Having a flock, most of my birds don't have names. Birds who have names, when i get them keep their names. My first pair of babies I named, one is Neiman and his sibling is Marcus.


----------



## StanelyPidge09 (May 22, 2009)

I am the proud 'pet human' of Stanley, who inherited his name from the elderly man who brought him into the wildlife rehab center. He thought he was a baby turkey vulture and was shocked to find that he was actually a baby pigeon. 

His nicknames are endless but here are a few: Stan the man, Tan the man, Tans-a-nia, Tansee, Stanree, Tanree, Pidgee-poo, Stan the Tan man.


----------



## mubcupk (Apr 20, 2010)

LovesPijjies said:


> Jack Ass? LOL that's too funny!  On reflection, I should have given Vanilla a much more "macho" name.


Until you know the sex (which sometimes is a long time), it's hard to know what kind of name to give them! For a while, we thought Rainbow was going to end up being a boy. Now THERE is an extremely un-macho name for a boy.  But luckily, Rainbow is a girl. Our dove Clementine, though... we aren't sure. She's either a shy male, a lesbian, or an old hen. It's hard to tell.


----------



## Knoc (Jul 10, 2010)

I have 4 birds right now. 2 german beauties and 2 racing homers and so far have just named 3 of them. (My little neighbor kid wanted to name one but has been slackin). 
Female GB is Rose Mary (or Rosie)
male gb is marvin
Male RH is LeRoy
Female Rh is nameless.


----------



## Pip Logan (Oct 6, 2009)

I have 14 birds right now and there all named Flyaway by my 2 year old daughter.


----------



## Guest (Jul 24, 2010)

I dont like to name my pigeons because when I do hawks usually have a way of taking the ones I name away first and its very sad


----------



## Kailey lane (Jun 8, 2009)

I have one pigeon,she lives in the house and she is my first pij.Her name is Bunny,i named her that because she is so soft and mostly white and cuddles with me,plus calling a pigeon bunny is kinda funny.Her nick names are Bun Bun,Bunner pij,Pij pij bunners,bun bun pij.haha yeah so now i need to get a bunny and name it pigeon


----------



## Cyreen (Jun 6, 2010)

I'm an avid reader and have a soft spot for the classics (Great Expectations is one of my ultimate favorites and it's been re-read many times). 

Everyone knows Oliver Twist (whether they read or not) and my little checkered foundling fit the bill right up until she laid an egg. So now Ollie is just Ollie, although she also gets Oll, Olly-Olly-Oxen-Free and Chicken.


----------



## Billy-jake (Jan 17, 2010)

I named Billyjake after Billy Elliot because he has to do a dance about absolutely everything... and Jake after 'Jake the peg' because he stands on one leg lol.

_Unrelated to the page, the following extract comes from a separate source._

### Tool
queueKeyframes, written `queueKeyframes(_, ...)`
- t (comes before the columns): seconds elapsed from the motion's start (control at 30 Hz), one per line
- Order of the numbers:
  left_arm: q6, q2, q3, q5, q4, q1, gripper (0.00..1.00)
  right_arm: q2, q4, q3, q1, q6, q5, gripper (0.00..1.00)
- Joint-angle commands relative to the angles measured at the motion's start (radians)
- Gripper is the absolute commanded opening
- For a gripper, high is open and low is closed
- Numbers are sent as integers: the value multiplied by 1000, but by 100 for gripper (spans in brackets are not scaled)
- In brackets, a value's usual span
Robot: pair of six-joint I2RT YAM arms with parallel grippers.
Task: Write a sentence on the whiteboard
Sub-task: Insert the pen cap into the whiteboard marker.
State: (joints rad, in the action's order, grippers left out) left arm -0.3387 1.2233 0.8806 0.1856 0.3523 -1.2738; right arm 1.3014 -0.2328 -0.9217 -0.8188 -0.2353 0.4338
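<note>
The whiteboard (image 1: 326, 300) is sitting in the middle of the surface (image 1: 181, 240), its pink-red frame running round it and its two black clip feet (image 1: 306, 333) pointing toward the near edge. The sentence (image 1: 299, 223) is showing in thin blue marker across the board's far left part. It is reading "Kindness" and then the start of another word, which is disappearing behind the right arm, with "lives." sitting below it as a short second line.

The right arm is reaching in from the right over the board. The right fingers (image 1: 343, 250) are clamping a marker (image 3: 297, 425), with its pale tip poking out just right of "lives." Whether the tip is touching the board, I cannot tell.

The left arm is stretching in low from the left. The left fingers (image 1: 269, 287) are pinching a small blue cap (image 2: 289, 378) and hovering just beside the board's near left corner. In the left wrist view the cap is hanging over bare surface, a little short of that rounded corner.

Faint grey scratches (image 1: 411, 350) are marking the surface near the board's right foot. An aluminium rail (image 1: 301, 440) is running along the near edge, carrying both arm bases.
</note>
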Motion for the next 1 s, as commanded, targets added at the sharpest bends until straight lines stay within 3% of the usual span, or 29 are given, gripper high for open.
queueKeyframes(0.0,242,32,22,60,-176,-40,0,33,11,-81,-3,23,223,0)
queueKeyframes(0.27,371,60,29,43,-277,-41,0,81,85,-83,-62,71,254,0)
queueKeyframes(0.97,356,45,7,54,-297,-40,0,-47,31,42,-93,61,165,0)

He often gets called 'Pidzin' though, because of my 2yr old nephew who couldn't get the 'J' sound right.

And 'Mr Poopy Pants' is self explanatory.


----------



## LovesPijjies (May 21, 2010)

Kailey lane said:


> now i need to get a bunny and name it pigeon


lol


----------



## Raisindust (Apr 8, 2010)

My bird's name is CUP. Its in capitals for reason, because its short for Currently Unnamed Pigeon ( and all the people at my vets love that rofl ).

His name before I adopted him was Homer, but I've never been fond of that name mostly because CUP is certainly not an idiot fatty from a certain popular television show, and yet I didn't want him to be named after the author of the Odyssy either.. and he's a king pigeon, not a homer. Anyway, we went through lots of names in deciding, and before I actually settled on a name, I was calling him CUP because that's what he was! Well, lo and behold, he actually started -responding- to that name so it stuck.

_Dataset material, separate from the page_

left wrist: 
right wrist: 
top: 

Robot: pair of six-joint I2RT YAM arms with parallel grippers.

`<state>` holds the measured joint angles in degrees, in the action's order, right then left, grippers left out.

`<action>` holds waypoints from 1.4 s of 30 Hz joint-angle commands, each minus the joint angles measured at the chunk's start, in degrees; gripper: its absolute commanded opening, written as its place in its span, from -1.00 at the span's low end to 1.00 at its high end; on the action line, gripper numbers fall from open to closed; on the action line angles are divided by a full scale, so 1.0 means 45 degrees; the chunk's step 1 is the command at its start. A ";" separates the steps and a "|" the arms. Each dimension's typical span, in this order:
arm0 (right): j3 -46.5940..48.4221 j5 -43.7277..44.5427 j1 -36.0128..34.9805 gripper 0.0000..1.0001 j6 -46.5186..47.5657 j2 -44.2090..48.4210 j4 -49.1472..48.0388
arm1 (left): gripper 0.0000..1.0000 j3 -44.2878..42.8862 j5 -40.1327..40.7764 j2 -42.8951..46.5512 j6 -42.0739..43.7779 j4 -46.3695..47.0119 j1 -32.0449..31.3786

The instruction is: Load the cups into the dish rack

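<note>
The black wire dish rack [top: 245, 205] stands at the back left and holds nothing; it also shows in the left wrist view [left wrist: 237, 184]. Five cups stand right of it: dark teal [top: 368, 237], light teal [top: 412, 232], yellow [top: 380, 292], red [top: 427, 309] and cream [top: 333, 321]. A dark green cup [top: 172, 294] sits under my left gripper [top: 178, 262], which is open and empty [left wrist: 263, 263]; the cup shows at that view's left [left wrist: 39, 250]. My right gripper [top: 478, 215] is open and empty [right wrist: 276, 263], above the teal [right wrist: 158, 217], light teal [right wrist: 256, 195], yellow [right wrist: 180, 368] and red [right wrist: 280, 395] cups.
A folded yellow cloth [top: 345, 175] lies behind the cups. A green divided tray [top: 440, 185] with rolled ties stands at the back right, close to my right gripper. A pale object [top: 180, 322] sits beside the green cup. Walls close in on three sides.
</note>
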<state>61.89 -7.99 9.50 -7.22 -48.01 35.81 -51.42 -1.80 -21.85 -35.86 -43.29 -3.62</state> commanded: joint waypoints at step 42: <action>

For short, I call him CUPPAHBOOOOOY, or HALLO CUPPERBUTT or just play CUPAAAAAH usually loud and drawn out. He gets all excited when I do that, even if he still pretty much hates me.

He's so aggressive though! Maybe a meaner sounding name would be more fitting. xD But oh well. CUP it is!


----------



## mr squeaks (Apr 14, 2005)

Raisindust said:


> My bird's name is CUP. Its in capitals for reason, because its short for Currently Unnamed Pigeon ( and all the people at my vets love that rofl ).
> 
> His name before I adopted him was Homer, but I've never been fond of that name mostly because CUP is certainly not an idiot fatty from a certain popular television show, and yet I didn't want him to be named after the author of the Odyssy either.. and he's a king pigeon, not a homer. Anyway, we went through lots of names in deciding, and before I actually settled on a name, I was calling him CUP because that's what he was! Well, lo and behold, he actually started -responding- to that name so it stuck.
> 
> ...



ROFL, Raisindust! Maybe "Pijzilla?"  MR. Squeaks was quite the aggressive one too but has mellowed over time...especially in "mate mode!" However, when he goes into "daddy mode" and sits on his egg...don't get too close!!

Love and Hugs and Scritches

Shi and MR. Squeaks


----------